Studies have shown that young people are pushed by anxiety and fear for their lives to join a gang or to carry a knife. The gang and the weapon are purportedly ways to ward off attacks from others. However, in reality they can provoke or intimidate others to act out violently on you, sometimes fatally. Spence urges parents to ensure consistent discipline and education in the home, as well as emotional support from the family.
Mothers worried about their child should contact Pray for Youth, where the charity can put you in touch with different mentors.
‘[it’s] kill or be killed’
Government to spend £1m towards #knifefree campaign
Last week, the government announced plans to invest £1m in an advertising campaign to combat the UK’s knife and gang problem. The advertisements will run on social media and digital channels like Facebook and a website that offers advice and support services called #knifefree has also been set up.

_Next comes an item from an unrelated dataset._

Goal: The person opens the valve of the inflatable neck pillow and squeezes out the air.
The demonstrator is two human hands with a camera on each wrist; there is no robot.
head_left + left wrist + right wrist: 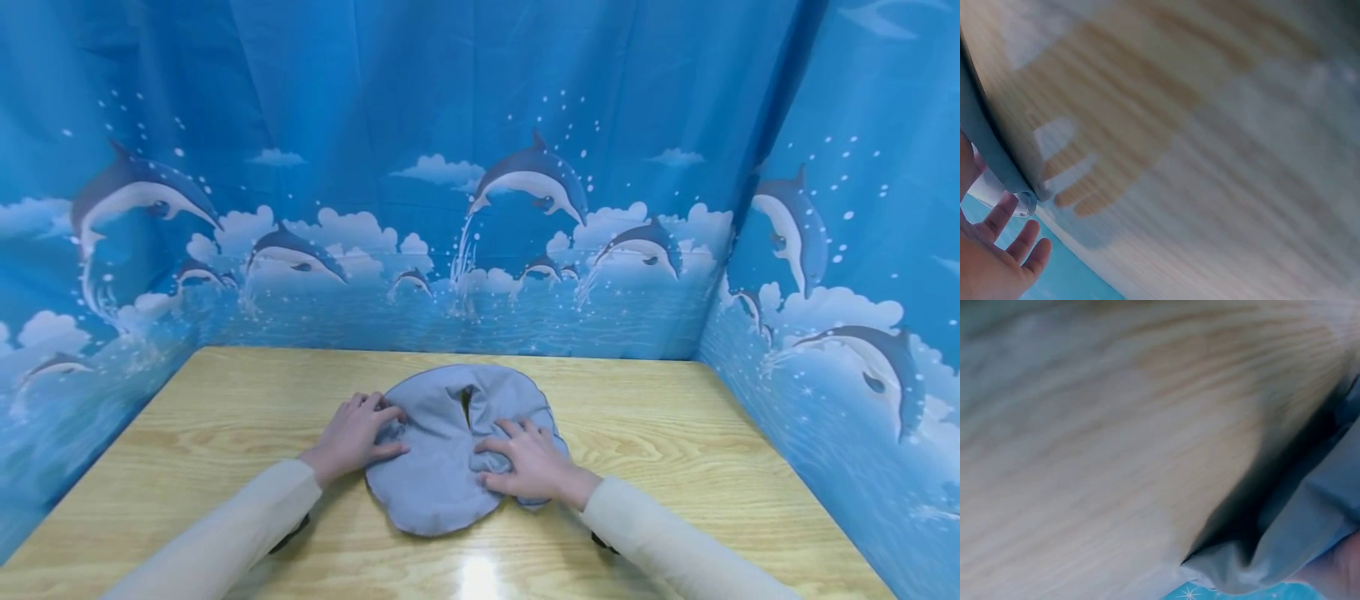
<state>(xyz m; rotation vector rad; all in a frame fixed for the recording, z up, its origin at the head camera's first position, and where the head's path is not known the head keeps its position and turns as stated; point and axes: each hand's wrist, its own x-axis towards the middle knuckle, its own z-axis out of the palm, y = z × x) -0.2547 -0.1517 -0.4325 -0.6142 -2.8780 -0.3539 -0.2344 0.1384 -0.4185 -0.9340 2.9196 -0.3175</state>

When asked what he thought of the initiative, Onyi Ayando dismissed it, calling the campaign “a waste of time, effort and money”. Ayando believes that the money should have been spent funding more grassroots initiatives that encourage young people to find their passion and purpose in life. There are many cases of where grassroots organisations have been more successful than government in reducing gang crime.
This includes the famous Harlem Children’s Zone Project, a non-profit organisation pioneered by Geoffrey Canada in 1997. The programme provides thousands of children from poverty-stricken and broken families in Harlem, New York, with the family support services, private schools, and after-school programmes they need to deter them from crime. The project has seen thousands of young people attending university and has led to a decrease in crime and gang violence in the area since 1997.
Pastor Grant spoke of how the black community had to lead if the UK is ever going to reduce street violence. “I think we need to talk to black communities about what we need to do. We need to own it, we need to have a voice, we need to come out.
“Back in Africa we say chale’s born into a community, you don’t need to have a father or a mother to have somebody correcting you, we need to have that [black] community spirit back”.